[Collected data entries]
====

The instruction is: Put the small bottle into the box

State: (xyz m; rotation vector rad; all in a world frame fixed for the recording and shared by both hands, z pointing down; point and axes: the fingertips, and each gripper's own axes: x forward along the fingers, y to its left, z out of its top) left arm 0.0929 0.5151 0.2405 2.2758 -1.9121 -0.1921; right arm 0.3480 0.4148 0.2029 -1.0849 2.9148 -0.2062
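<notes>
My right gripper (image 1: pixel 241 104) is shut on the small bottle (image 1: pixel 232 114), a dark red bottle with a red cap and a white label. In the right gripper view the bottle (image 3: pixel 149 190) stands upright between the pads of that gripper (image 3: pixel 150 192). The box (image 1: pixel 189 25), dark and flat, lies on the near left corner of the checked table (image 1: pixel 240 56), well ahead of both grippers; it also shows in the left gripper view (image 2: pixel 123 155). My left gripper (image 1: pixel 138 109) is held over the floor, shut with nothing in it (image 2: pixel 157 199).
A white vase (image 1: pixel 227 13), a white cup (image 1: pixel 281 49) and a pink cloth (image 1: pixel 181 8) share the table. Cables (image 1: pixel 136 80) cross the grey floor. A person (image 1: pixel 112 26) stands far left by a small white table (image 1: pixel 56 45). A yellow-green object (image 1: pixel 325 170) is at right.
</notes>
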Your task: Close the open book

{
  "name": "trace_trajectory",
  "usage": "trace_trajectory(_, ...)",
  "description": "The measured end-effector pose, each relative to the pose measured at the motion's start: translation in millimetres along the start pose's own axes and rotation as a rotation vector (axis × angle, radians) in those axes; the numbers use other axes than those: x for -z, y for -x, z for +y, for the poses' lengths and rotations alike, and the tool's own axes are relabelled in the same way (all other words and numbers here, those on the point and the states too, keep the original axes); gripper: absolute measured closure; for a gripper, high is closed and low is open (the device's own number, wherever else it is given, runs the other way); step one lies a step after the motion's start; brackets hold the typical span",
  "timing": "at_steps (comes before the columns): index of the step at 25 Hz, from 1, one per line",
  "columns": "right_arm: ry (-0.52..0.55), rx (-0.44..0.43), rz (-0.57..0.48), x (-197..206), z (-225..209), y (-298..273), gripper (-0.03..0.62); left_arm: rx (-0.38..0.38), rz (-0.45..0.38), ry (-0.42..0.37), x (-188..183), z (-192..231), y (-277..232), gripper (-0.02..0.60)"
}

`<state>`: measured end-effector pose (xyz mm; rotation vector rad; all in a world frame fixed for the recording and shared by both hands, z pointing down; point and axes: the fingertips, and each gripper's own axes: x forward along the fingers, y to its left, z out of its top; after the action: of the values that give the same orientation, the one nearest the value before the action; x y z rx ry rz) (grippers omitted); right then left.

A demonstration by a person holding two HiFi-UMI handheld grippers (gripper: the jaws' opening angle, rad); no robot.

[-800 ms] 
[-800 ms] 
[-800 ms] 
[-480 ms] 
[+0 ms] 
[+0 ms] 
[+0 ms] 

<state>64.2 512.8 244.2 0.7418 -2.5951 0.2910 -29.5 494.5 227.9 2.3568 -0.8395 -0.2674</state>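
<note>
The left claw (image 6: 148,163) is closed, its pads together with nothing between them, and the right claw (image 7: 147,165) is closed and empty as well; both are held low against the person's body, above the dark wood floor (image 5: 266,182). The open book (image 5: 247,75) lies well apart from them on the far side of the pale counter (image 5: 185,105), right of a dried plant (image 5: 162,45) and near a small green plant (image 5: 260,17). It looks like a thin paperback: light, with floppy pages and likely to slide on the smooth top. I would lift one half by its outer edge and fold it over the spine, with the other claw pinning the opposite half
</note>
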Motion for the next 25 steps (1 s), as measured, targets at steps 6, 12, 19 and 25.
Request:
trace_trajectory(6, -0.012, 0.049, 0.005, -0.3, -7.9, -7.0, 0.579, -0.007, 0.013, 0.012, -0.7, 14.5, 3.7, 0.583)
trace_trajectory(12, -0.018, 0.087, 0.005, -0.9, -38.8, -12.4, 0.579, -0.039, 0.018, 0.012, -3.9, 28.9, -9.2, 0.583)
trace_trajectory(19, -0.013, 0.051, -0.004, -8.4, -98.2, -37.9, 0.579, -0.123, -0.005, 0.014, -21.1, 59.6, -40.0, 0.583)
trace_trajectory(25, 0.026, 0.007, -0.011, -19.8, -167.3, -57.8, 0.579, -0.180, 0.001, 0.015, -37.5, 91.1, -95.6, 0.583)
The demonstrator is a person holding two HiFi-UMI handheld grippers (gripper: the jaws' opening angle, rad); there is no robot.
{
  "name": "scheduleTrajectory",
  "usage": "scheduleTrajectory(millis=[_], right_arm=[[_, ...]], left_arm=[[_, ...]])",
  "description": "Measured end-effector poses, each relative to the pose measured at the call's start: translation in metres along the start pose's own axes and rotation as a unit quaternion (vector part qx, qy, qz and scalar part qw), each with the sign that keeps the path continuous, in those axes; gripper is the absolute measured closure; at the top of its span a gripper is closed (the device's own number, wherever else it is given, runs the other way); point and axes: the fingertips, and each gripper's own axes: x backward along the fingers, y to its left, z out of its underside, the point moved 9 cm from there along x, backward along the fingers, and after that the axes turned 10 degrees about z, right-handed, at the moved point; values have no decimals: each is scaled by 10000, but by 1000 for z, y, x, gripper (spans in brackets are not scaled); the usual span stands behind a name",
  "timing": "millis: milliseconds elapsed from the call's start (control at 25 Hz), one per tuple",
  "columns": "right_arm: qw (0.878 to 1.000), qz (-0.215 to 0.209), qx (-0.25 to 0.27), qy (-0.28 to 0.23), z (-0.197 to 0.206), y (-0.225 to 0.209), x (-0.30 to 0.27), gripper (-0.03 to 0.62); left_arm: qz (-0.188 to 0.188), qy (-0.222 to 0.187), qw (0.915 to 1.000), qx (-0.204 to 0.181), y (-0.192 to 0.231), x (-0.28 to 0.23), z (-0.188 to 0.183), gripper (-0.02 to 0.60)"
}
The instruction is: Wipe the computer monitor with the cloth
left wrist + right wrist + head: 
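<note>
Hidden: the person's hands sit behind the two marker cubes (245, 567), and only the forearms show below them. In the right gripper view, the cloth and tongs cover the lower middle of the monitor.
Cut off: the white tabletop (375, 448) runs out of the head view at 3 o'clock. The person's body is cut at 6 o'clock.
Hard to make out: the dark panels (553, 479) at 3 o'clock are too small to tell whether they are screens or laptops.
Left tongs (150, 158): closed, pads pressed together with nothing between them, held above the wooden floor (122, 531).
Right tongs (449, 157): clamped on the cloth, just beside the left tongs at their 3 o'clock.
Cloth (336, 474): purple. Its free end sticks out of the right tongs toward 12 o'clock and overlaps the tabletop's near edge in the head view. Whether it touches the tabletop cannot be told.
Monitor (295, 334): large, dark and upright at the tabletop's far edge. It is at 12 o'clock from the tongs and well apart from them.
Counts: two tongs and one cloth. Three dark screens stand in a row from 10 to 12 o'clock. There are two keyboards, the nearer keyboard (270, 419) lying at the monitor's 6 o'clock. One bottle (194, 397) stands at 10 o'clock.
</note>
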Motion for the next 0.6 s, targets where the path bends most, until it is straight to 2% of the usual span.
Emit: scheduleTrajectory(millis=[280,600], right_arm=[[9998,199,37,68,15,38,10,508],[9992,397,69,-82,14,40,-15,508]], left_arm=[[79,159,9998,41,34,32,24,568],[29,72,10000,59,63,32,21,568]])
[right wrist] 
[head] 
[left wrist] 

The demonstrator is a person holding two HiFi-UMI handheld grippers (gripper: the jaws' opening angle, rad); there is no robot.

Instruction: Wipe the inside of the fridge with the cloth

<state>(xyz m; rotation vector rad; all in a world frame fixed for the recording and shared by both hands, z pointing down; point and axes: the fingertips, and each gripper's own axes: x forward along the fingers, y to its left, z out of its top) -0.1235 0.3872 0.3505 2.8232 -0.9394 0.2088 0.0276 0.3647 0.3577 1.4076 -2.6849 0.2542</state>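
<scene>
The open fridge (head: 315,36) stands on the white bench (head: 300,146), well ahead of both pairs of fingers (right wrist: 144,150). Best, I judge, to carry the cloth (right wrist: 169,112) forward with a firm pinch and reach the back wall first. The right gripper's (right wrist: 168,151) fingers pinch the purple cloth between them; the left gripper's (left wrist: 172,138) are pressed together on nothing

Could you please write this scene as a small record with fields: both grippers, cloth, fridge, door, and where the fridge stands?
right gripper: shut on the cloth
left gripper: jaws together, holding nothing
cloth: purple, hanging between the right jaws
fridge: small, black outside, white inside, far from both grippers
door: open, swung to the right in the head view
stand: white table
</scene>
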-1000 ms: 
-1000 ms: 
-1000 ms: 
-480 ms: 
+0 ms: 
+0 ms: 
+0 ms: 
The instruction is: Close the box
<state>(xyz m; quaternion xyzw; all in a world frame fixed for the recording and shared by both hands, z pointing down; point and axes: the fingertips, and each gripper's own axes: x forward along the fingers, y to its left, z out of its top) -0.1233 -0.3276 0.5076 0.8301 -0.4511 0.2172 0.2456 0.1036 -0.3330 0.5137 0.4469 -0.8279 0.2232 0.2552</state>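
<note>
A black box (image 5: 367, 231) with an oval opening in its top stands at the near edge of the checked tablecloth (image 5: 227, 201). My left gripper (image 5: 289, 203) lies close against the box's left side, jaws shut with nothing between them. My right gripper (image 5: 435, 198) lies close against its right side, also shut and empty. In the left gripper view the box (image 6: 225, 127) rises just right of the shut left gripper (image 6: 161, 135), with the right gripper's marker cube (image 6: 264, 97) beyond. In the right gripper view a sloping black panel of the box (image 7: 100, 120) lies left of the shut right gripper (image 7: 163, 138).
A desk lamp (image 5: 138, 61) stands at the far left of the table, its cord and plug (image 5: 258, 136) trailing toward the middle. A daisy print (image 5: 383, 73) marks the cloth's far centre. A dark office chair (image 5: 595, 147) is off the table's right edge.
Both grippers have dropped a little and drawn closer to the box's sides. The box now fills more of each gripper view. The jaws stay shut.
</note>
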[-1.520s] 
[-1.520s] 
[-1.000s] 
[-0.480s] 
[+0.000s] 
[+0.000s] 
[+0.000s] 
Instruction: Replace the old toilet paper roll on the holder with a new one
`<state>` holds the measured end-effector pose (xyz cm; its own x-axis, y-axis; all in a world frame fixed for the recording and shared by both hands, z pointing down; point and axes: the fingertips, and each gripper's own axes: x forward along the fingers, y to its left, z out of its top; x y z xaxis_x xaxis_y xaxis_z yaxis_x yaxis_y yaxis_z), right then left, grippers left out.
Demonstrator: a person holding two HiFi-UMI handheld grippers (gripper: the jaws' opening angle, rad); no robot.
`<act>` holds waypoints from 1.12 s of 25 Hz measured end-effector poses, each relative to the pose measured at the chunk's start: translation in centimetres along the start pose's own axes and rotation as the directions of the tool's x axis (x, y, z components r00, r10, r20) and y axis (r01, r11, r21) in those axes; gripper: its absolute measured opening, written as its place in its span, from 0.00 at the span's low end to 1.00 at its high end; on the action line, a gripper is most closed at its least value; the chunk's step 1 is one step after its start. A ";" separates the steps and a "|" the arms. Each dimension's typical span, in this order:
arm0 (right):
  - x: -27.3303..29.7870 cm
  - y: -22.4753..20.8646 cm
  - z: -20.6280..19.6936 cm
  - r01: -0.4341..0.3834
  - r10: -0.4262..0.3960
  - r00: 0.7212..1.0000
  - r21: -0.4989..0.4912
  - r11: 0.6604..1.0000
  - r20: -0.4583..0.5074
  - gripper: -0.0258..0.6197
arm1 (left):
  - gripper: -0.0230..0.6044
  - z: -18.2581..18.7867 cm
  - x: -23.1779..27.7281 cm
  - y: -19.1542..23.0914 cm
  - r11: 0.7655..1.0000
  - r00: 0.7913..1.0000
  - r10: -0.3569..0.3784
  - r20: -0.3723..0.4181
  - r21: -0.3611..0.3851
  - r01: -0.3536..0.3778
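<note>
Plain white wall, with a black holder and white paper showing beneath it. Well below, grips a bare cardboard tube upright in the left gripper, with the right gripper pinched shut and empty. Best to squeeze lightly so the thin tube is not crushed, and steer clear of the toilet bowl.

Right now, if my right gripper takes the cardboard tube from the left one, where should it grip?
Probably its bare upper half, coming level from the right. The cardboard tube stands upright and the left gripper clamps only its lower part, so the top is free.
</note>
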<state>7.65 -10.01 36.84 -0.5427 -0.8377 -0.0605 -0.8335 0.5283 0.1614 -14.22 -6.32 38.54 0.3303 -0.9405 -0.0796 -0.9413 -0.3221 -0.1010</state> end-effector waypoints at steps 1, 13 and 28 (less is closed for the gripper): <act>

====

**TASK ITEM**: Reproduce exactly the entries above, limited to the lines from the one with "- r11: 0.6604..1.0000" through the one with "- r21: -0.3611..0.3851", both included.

**EXERCISE RESULT**:
  - r11: 0.6604..1.0000
  - r20: -0.4583..0.5074
  - gripper: -0.0258..0.6197
arm1 (left):
  - gripper: -0.0230..0.6044
  - z: -18.2581..18.7867 cm
  - x: -23.1779..27.7281 cm
  - y: -19.1542..23.0914 cm
  - r11: 0.7655..1.0000
  - r00: 0.7913..1.0000
  - r10: -0.3569..0.3784
  - r20: -0.3723..0.4181
  - r21: -0.3611..0.3851

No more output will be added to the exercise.